Wysoki przedstawiciel wspólnoty międzynarodowej w Bośni i Hercegowinie - Paddy Ashdown zwolnił 60 urzędników Republiki Serbskiej. Powodem było to, że przez 8 lat nie udało im się schwytać Radovana Karadzicia, byłego serbskiego przywódcy oskarżonego o zbrodnie wojenne.
Ta mała grupa skorumpowanych polityków jest przekonana, że pomaganie Radovanowi Karadziciowi i innym osobom ściganym przez prawo jest ważniejsze niż zapewnienie bezpieczeństwa i dobrobytu mieszkańcom tego kraju - mówił Ashdown.
Przypomnijmy: Po wojnie zgodnie z porozumieniem w Dayton - Bośnię podzielono na dwie autonomiczne części: Republikę Serbską i Federację Chorwacko-Muzułmańską - zarządzane przez ONZ.
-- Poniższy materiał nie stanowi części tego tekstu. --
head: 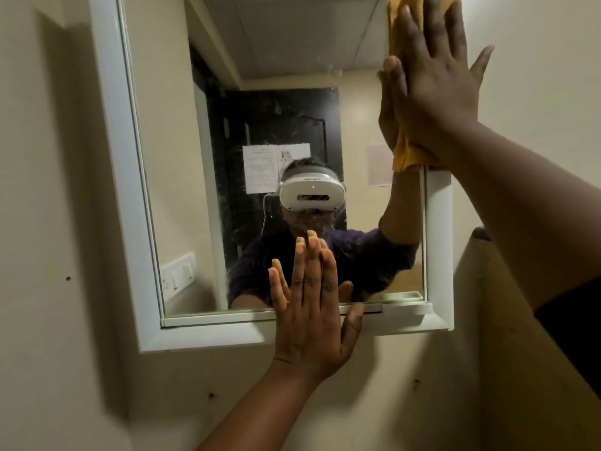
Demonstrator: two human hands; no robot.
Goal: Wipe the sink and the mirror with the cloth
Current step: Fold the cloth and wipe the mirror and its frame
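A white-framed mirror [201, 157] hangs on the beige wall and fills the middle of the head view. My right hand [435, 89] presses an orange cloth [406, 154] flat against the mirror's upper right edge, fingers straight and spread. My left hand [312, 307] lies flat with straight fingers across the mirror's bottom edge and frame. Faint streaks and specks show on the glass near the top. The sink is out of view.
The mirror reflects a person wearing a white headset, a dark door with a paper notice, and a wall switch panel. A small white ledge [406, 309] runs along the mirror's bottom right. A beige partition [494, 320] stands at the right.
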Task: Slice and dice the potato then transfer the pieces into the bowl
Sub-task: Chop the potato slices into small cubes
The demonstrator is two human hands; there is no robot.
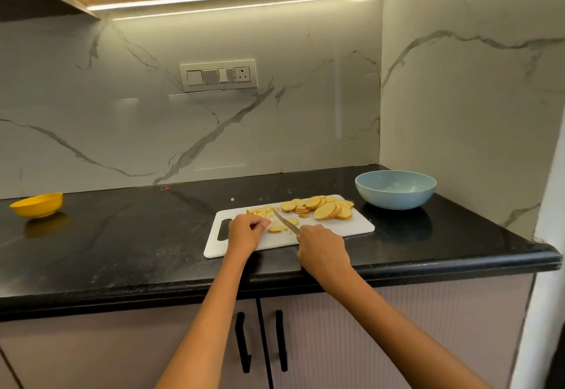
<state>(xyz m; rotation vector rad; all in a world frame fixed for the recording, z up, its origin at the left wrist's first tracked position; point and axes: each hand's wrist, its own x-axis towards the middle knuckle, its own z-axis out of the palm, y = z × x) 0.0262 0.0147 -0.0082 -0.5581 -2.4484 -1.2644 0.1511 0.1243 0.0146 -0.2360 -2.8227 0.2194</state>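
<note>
A white cutting board [333, 229] lies on the black counter. Round potato slices [325, 209] are heaped at its far right. A small pile of diced pieces [261, 212] sits at its far left. My right hand [321, 246] grips a knife [285, 220] whose blade angles up-left over a slice [279, 227] in the board's middle. My left hand [246, 231] has its fingers curled down, with the fingertips on that slice beside the blade. The blue bowl [396, 188] stands empty to the right of the board.
A yellow bowl [38, 204] sits at the far left of the counter [122, 236]. A marble wall with a switch panel [218, 75] rises behind. A side wall closes the right end. Cabinet doors with black handles [243, 341] are below the counter edge.
</note>
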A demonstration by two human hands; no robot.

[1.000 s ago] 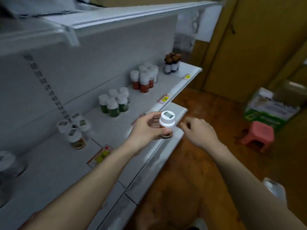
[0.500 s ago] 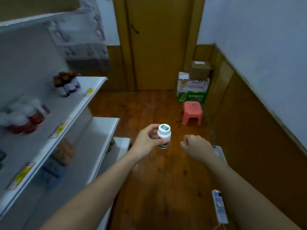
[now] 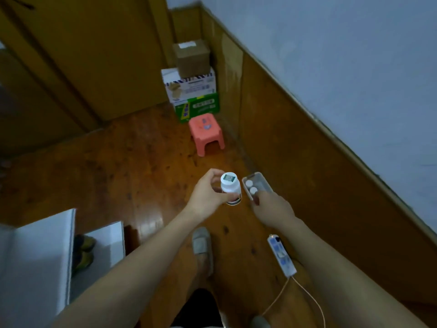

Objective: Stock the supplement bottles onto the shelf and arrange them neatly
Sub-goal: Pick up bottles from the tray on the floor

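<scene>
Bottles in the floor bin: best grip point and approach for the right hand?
Grip the nearer bottle by its white cap, coming straight down from above. The bottles stand upright in the narrow clear bin, so only their caps show and the walls block a side approach. The right hand is already over the bin's near end; the left hand holds another bottle.

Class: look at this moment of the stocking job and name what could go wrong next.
1. The right hand reaches toward the bin on the floor while the left hand grips a bottle in mid-air; it could slip.
2. The power strip and its cord lie near the feet: a possible trip.
</scene>
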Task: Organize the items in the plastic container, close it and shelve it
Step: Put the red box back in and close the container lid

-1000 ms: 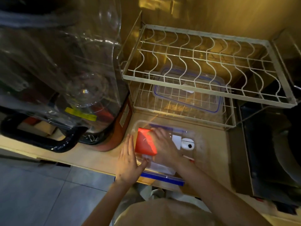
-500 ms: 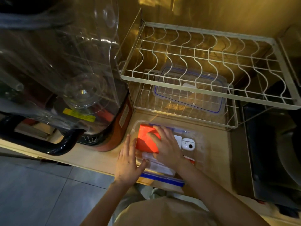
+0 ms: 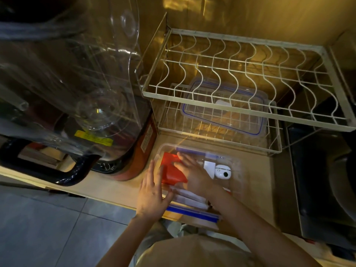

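Both hands are flat and relaxed, gripping nothing: left hand (image 3: 151,193) rests against the side of the clear plastic container (image 3: 238,170), right hand (image 3: 192,173) lies inside it on a glossy red packet (image 3: 170,171). Next to that sit a white card (image 3: 209,167) and a rounded white gadget (image 3: 222,171). Container's on a pale wood counter (image 3: 119,187), open, its lid (image 3: 225,110) on the wire rack (image 3: 240,110) behind it.

- Blender (image 3: 81,89) crowds container (image 3: 236,166) on my left.
- Lower rack (image 3: 217,135) half taken by lid (image 3: 225,110); upper rack (image 3: 250,79) bare, reachable.
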### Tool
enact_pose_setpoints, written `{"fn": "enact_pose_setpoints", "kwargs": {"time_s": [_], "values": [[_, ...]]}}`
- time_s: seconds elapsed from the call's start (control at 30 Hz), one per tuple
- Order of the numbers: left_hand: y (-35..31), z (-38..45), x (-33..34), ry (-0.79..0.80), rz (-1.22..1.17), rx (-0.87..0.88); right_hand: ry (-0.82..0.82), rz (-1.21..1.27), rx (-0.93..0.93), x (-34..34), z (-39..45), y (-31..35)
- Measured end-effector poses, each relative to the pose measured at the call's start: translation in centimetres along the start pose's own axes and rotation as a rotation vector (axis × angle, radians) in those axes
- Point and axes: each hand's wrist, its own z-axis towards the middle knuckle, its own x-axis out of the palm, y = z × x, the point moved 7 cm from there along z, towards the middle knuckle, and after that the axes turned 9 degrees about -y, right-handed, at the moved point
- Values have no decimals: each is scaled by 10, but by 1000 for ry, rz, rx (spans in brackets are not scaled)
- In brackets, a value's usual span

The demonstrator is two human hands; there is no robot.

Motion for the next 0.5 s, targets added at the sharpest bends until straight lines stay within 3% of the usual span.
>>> {"fn": "enact_pose_setpoints", "kwargs": {"time_s": [0.1,0.17,0.23,0.37,0.5], "values": [[-3,0,0,40,113,16,-6,10,-7,-7,-5,3],[-4,0,-1,65,190,20,-151,203,73,-29,-8,-3],[-3,0,0,81,228,16,-421,454,265,-63,-15,-25],[-2,0,2,105,243,2,-905,978,827,-105,-51,-99],[-4,4,3,121,297,-6,-921,1234,1084,-118,-73,-136]]}}
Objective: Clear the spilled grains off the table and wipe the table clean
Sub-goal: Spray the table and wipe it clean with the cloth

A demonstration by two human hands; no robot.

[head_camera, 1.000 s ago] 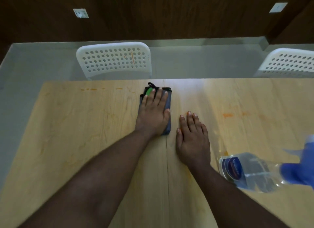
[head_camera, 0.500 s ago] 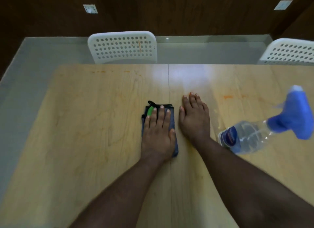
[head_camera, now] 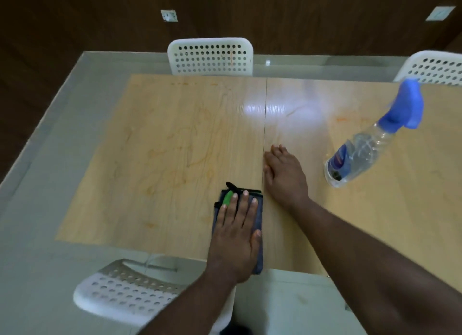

Od 1995 roku władze Republiki Serbskiej nie zatrzymały ani jednej osoby podejrzanej o zbrodnie wojenne. Listę daremnie poszukiwanych otwierają przywódca bośniackich Serbów Karadzić i generał Ratko Mladić, których Trybunał w Hadze oskarża o udział w ludobójstwie.